Mbeki had a tight grip on Mandela’s cabinet, Asmal remarked.
“The national budget was largely a set of Mbeki’s decisions, which is a painful thing for me to say in view of my friendship with Trevor Manuel. In truth, Mbeki decided on the important items in the budget for most of Mandela’s term and for both of his own presidential terms.”
I could not reach Manuel. But some of his former colleagues disputed Asmal’s version.
Although Asmal said he and Mbeki shared some common interests and traits – such as intellectual and literary prowess – “I cannot say that our relationship was ever warm or affectionate”.
“He could never quite make a leap from colleague to friend.” “Mbeki never once asked me, for instance, about my cancer. Nor did he criticise me to my face.”
He said that when Mbeki shuffled him out of the cabinet, “there was no regretful apology, no ‘good luck’ or ‘thank you’. “He did say he needed younger blood in the cabinet, though at least one of his appointments was older than me.”
I disagree with Asmal on this one. In 2004 Mbeki took the unprecedented step of providing reasons for not re-appointing a minister. I was at Mbeki’s press conference when he justified why he excluded Asmal and Ngoako Ramatlhodi. He said Asmal was a good minister but he had asked not to be included in the cabinet becaue of ill-health.
Asmal described the atmosphere in Mbeki’s cabinet as “bordering on anxiety”.

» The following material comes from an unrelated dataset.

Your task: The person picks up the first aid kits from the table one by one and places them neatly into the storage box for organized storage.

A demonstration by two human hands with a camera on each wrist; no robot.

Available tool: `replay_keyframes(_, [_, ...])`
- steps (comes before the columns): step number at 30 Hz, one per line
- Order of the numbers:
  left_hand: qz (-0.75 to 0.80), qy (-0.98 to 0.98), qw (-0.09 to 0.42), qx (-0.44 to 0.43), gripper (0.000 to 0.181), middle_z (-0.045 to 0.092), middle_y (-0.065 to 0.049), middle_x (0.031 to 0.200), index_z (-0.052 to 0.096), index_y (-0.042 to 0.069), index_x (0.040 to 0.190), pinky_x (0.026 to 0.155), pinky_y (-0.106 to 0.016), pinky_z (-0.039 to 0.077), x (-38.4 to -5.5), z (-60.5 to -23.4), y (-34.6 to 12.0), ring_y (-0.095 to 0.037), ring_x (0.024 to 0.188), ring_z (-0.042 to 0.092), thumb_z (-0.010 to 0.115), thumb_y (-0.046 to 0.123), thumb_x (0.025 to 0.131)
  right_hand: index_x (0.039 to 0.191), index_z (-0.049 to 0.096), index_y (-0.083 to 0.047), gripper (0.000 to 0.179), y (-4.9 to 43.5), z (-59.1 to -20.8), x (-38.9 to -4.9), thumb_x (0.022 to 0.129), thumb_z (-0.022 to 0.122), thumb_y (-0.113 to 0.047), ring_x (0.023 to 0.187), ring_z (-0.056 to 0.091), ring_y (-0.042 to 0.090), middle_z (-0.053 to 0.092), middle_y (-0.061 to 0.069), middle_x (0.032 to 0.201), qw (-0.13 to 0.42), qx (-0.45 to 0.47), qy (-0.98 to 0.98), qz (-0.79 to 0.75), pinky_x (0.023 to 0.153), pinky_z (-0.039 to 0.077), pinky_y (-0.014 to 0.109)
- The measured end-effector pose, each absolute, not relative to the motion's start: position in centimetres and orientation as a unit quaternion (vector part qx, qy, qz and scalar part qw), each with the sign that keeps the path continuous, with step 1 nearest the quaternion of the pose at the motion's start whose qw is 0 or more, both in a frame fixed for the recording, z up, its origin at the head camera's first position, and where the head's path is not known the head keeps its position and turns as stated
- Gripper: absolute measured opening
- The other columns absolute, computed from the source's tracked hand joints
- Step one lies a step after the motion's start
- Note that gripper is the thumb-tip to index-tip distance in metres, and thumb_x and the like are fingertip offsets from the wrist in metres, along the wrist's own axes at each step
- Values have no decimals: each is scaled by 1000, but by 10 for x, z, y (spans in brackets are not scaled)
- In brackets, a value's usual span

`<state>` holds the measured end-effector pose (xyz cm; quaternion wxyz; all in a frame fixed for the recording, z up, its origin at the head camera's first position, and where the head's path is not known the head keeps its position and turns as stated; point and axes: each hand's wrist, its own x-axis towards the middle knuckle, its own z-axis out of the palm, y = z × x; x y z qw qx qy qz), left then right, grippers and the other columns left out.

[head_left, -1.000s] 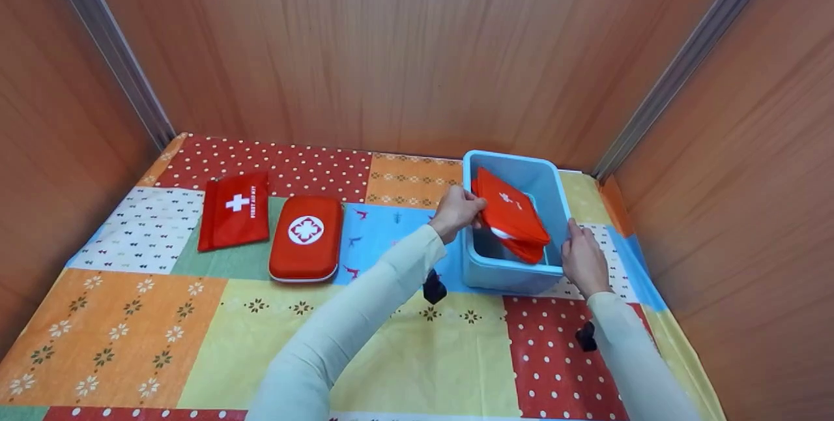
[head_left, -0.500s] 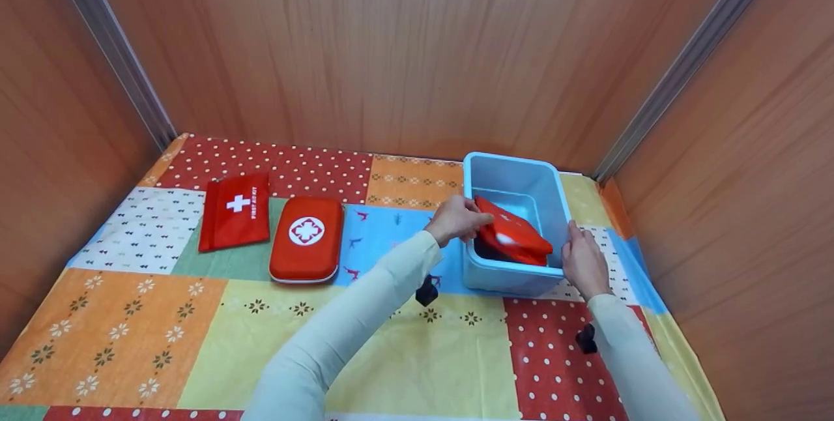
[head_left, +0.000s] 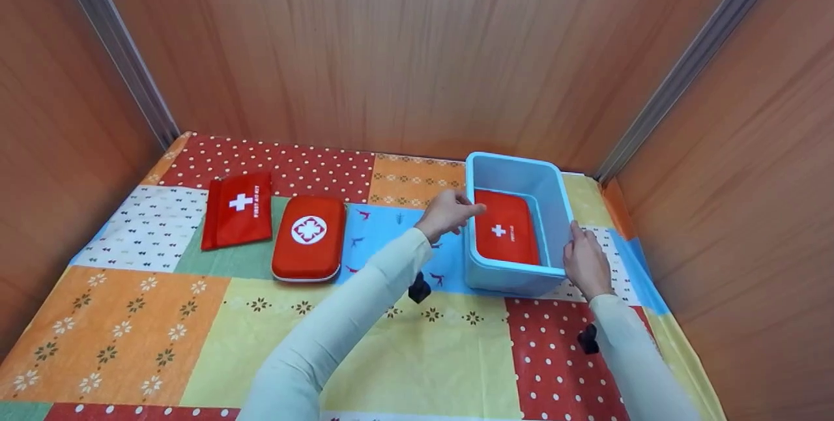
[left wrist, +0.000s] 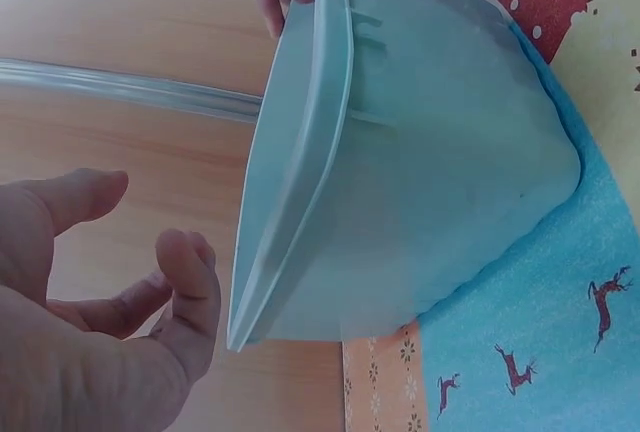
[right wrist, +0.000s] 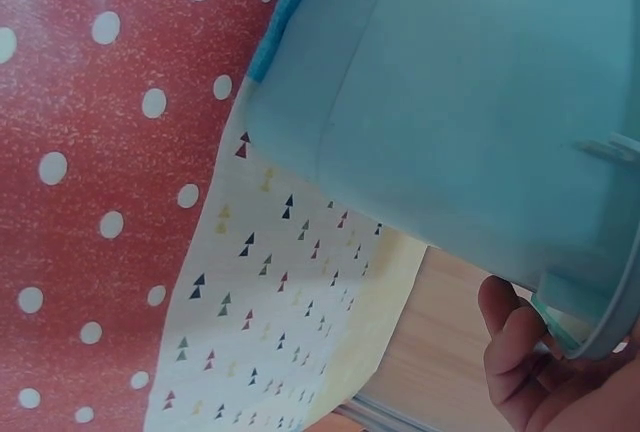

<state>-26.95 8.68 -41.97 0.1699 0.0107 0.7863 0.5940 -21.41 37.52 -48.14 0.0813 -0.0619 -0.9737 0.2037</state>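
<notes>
A red first aid pouch (head_left: 515,212) with a white cross lies flat inside a light blue plastic bin (head_left: 502,275). My left hand (head_left: 448,214) is at the bin's left rim and holds nothing. Its thumb and fingers are spread apart in the left wrist view, just off the rim. With curled fingers my right hand (head_left: 586,263) grips the right rim; in the right wrist view these fingers (right wrist: 512,337) wrap the edge. The bin stands upright on the cloth.
On the left lie a flat red first aid pouch (head_left: 236,216) and a red zippered hard case (head_left: 309,238) with a white emblem. Patchwork cloth (head_left: 417,356) covers the table. Wood-grain panels (head_left: 404,49) rise behind and on both sides.
The red pouch, tilted in my left hand before, has gone down into the bin and now lies flat there. My left hand has let go and drawn slightly left. The right hand stays put.
</notes>
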Motion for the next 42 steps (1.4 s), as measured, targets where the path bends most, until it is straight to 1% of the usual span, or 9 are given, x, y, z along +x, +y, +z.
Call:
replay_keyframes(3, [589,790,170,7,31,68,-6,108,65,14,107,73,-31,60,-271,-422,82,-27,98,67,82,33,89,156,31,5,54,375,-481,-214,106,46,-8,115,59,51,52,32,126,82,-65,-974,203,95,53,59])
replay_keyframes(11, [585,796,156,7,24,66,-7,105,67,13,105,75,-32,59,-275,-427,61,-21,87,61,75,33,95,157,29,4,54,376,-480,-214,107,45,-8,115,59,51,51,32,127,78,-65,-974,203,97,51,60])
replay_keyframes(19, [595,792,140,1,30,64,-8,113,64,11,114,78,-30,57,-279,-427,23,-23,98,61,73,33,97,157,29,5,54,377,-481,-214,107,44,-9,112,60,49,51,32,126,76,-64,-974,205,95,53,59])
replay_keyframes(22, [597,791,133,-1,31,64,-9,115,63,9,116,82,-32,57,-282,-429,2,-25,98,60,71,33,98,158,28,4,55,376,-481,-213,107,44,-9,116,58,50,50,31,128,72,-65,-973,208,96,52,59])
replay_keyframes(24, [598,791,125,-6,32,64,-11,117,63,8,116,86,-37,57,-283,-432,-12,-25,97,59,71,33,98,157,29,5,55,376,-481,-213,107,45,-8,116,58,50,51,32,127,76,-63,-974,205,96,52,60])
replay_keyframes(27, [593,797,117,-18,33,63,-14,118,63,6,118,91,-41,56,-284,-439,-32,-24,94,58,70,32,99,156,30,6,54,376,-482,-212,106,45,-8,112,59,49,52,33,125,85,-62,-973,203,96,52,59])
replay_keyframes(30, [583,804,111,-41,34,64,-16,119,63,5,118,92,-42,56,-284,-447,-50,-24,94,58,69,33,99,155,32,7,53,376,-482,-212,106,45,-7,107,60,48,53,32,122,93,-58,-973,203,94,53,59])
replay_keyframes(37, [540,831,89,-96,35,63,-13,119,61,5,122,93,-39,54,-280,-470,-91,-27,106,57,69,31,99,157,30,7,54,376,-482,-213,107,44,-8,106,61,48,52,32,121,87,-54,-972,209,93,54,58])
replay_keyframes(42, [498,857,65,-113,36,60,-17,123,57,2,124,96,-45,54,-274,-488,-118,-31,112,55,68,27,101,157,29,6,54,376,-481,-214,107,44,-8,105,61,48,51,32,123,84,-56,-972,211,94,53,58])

“As minister, you very rarely made any assessment or criticism of Mbeki, if you could help it. You never knew what the response would be. We practised the injunction of maak toe jou mond(shut your mouth).

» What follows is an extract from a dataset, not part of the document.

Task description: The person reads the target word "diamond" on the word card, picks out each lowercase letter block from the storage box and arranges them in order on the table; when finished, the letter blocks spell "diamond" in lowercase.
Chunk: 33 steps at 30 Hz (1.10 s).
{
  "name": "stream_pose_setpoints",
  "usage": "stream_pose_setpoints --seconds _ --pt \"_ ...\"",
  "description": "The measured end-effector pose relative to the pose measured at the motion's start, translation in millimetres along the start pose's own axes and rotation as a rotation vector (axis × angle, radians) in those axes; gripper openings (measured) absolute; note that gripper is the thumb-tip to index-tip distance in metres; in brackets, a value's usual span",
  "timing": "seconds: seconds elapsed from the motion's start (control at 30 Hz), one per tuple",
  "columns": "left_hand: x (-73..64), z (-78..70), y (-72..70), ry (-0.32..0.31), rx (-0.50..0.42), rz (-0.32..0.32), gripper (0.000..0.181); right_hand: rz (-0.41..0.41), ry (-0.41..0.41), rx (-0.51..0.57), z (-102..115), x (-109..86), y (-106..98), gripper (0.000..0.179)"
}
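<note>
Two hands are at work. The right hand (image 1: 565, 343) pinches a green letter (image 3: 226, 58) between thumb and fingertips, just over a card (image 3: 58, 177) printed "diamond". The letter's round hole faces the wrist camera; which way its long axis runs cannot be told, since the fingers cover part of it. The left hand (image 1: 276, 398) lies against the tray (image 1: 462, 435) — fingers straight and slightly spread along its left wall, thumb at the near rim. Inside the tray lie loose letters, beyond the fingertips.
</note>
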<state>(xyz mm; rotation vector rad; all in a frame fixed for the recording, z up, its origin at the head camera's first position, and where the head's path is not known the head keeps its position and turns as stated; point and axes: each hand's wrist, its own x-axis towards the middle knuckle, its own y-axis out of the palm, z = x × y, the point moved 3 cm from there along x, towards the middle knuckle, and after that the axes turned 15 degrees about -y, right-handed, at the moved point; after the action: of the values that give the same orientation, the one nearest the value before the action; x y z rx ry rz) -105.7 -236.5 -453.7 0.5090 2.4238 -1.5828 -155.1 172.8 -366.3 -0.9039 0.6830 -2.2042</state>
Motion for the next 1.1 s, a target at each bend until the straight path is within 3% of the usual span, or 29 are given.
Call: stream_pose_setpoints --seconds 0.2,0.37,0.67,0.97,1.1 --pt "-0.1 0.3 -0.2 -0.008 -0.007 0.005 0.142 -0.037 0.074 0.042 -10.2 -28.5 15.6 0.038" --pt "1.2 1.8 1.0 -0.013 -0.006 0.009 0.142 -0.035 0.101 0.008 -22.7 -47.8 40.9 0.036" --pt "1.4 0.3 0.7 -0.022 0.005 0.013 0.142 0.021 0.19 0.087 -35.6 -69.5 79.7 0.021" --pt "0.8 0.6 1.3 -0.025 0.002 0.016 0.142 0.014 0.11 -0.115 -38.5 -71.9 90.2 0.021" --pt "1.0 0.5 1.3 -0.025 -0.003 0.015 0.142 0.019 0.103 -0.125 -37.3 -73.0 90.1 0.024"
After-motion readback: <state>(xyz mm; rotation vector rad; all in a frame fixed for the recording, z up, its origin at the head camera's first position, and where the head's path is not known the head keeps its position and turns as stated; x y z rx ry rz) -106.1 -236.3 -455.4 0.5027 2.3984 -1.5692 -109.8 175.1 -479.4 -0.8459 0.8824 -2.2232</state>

He cited Zimbabwe and Aids as some of the issues depicting Mbeki’s officious leadership style and chastised the former president for funding the quack “snake oil” called Virodene.
Under Mbeki, Asmal wrote, “truly sensitive or difficult topics of state were kept off the agenda even at the level of the executive branch of government”, including the arms deal.
Sadly, Asmal could not finish his story – told candidly and written superbly. He died three months ago.